**Your goal**
Please state how many lines of the data below contain the word "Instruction", offering nothing besides the number.

**Data to process**
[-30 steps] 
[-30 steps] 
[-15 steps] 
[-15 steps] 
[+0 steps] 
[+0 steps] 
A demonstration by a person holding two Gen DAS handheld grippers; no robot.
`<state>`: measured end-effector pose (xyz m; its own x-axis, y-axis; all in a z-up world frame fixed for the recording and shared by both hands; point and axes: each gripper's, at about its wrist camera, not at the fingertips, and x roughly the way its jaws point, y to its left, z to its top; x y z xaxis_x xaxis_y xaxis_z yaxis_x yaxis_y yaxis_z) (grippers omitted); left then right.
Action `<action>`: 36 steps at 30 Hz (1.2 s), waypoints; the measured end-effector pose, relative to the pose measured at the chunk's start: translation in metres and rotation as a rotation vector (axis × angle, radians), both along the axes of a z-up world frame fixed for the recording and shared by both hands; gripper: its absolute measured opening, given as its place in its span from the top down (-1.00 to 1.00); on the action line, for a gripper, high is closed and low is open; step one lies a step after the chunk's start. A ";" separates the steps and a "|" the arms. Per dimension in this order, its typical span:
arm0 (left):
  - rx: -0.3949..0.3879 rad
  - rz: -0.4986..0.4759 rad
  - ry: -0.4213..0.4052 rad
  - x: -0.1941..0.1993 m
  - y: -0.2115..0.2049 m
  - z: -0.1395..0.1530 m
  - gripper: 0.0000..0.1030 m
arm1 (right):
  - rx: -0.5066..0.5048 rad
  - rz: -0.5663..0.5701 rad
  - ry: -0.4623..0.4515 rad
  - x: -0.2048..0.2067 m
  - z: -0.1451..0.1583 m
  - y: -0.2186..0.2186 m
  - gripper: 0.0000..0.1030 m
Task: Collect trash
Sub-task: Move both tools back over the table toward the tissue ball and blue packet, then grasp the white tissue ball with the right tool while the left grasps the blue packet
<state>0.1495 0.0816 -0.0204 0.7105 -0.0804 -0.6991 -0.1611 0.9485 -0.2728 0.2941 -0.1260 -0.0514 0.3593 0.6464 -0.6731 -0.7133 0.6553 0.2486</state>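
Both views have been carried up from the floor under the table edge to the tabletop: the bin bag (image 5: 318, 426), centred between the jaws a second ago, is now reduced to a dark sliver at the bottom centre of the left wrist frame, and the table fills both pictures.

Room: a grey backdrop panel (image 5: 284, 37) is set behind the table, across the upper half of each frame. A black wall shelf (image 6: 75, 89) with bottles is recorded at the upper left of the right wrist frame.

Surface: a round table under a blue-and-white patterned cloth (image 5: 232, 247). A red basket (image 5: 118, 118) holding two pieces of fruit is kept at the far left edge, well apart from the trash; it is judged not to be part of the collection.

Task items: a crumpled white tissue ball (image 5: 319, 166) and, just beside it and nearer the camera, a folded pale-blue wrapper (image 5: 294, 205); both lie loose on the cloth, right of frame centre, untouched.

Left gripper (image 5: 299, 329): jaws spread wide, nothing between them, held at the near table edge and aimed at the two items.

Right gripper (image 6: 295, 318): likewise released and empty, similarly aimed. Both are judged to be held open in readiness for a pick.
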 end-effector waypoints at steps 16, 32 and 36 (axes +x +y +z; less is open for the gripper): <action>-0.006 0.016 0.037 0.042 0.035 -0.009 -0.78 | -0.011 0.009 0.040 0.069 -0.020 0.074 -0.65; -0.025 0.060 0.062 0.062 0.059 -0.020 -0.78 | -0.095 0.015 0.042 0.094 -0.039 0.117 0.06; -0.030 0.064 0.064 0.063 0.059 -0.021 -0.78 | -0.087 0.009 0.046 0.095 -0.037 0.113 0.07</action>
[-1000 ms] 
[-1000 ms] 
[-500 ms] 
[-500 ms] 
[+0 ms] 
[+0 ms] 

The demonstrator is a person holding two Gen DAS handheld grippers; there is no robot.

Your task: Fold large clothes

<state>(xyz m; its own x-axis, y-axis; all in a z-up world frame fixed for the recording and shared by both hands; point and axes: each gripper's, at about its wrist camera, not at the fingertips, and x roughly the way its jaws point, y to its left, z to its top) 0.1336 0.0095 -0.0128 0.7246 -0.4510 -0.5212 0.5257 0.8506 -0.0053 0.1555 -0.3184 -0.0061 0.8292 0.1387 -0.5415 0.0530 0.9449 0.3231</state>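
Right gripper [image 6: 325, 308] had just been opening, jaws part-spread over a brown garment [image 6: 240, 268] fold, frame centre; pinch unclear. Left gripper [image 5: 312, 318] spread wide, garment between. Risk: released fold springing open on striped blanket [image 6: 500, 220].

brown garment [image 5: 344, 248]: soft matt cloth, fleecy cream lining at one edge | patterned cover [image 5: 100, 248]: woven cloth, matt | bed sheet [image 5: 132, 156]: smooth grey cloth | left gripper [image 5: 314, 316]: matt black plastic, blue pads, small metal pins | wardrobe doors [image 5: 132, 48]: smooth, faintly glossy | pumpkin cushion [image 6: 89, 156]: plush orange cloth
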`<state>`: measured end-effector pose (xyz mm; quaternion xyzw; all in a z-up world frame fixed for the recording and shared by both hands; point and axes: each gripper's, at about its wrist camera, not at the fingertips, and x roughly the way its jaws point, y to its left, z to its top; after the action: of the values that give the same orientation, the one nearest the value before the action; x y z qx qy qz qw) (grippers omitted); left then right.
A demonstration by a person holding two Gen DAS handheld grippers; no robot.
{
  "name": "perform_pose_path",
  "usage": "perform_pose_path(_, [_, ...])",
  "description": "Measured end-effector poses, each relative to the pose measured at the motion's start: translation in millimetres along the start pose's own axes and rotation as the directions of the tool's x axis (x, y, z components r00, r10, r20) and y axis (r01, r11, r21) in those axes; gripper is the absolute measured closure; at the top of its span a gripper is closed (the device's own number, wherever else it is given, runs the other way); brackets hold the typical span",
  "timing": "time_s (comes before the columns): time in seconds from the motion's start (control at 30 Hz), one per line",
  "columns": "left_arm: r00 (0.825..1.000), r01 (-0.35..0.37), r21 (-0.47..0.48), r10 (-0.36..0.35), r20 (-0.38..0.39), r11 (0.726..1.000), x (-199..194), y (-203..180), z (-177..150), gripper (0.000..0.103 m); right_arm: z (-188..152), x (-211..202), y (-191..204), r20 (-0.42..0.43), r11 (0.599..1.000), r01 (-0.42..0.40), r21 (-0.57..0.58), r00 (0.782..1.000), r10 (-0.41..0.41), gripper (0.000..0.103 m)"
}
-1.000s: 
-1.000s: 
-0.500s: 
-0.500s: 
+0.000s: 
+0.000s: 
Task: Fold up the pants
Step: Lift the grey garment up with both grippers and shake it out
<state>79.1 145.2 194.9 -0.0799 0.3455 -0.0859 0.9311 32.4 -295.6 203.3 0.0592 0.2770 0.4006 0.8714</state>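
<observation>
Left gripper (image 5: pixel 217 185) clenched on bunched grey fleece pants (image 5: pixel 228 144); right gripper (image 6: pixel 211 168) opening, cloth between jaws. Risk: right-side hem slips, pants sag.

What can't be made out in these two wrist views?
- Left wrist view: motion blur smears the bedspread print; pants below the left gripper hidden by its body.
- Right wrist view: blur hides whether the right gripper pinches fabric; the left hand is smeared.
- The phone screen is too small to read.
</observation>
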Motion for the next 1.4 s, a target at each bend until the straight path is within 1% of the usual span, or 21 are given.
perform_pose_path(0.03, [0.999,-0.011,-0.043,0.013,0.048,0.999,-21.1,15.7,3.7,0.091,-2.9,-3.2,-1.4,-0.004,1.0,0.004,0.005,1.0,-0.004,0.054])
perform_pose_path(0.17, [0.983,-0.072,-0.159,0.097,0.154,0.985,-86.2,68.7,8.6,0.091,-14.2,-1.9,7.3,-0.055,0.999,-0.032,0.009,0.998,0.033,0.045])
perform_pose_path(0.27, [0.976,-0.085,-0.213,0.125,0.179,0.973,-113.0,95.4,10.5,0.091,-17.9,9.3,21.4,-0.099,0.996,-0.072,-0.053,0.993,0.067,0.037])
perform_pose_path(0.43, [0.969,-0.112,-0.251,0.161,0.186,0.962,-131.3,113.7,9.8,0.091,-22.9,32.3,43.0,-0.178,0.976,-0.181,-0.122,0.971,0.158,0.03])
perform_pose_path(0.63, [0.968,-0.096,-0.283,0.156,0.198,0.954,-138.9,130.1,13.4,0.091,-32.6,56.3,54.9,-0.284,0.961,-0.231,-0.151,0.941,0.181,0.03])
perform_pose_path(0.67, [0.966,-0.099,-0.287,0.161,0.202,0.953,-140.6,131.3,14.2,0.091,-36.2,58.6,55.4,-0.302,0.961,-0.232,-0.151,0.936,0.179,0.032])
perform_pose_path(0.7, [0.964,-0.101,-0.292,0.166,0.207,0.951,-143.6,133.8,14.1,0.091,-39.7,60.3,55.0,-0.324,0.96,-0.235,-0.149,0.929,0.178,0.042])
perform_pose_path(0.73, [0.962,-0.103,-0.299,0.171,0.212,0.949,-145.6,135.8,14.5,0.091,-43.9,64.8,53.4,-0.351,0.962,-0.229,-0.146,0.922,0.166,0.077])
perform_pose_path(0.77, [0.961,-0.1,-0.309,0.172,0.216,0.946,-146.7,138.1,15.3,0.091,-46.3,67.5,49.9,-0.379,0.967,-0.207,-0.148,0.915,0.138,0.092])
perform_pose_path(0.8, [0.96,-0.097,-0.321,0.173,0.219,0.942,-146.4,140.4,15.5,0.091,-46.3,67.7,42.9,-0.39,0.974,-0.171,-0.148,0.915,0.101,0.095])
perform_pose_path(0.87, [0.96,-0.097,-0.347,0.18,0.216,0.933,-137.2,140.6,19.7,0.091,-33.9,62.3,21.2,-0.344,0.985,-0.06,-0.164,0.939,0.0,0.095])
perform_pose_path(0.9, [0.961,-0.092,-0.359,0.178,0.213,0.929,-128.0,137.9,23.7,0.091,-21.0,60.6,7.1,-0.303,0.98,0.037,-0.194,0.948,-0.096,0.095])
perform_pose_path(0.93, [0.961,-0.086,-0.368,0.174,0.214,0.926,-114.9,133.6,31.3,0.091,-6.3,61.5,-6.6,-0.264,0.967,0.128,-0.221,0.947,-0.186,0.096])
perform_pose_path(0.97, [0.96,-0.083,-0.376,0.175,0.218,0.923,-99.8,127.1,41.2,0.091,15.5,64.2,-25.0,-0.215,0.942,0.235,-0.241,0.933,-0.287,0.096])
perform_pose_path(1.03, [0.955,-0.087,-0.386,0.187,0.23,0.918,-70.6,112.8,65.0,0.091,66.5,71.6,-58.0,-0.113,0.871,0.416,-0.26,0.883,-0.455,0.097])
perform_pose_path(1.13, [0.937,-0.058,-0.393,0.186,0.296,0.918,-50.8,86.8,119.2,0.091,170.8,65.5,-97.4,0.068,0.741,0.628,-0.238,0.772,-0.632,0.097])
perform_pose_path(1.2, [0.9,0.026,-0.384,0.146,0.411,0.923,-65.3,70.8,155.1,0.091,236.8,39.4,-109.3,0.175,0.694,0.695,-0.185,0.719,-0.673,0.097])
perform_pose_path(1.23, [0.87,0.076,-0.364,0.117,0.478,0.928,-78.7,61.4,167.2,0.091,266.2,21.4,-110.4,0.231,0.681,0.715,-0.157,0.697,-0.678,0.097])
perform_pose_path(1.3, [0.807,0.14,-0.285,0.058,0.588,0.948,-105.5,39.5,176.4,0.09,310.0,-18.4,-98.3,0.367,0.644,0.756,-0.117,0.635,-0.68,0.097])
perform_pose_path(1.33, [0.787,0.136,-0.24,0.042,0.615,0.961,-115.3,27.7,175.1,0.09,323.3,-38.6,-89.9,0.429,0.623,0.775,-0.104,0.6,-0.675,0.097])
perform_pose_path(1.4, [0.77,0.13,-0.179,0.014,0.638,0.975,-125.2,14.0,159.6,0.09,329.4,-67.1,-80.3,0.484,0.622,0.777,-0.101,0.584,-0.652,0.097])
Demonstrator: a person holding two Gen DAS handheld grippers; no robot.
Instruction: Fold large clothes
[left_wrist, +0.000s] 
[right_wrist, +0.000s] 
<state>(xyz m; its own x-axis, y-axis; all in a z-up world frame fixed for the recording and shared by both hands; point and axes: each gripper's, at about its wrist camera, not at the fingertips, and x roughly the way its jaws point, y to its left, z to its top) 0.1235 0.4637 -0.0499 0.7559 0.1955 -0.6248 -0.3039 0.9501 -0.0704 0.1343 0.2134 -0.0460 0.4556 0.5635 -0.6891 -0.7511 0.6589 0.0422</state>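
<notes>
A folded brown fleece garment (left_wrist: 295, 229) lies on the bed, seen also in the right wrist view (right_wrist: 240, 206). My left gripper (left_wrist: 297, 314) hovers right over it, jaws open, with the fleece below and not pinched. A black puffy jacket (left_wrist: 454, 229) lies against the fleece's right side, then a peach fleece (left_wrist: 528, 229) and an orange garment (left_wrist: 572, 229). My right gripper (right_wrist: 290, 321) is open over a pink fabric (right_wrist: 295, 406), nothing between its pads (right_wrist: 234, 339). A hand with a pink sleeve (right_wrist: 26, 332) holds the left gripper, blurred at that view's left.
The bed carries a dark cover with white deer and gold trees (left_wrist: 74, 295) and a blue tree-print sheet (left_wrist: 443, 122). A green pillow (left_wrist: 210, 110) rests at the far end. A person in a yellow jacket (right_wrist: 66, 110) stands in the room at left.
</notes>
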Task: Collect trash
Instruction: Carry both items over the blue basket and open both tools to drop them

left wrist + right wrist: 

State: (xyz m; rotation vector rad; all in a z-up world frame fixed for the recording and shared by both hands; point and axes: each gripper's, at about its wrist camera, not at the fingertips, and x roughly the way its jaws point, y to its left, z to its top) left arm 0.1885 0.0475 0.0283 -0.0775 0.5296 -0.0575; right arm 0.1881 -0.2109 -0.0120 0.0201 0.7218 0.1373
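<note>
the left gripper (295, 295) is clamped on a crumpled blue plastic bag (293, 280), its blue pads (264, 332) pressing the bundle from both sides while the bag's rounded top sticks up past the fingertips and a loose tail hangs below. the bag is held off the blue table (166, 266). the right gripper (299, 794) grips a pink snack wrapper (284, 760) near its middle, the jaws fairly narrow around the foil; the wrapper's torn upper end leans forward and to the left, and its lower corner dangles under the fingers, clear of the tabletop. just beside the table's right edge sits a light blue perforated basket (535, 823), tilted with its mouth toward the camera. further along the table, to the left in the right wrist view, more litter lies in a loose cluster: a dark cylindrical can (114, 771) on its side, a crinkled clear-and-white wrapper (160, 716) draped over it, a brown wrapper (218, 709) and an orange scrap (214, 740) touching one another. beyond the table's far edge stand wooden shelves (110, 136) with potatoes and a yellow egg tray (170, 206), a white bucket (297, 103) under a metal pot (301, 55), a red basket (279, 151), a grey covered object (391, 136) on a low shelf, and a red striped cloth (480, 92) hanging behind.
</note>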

**Written reply**
2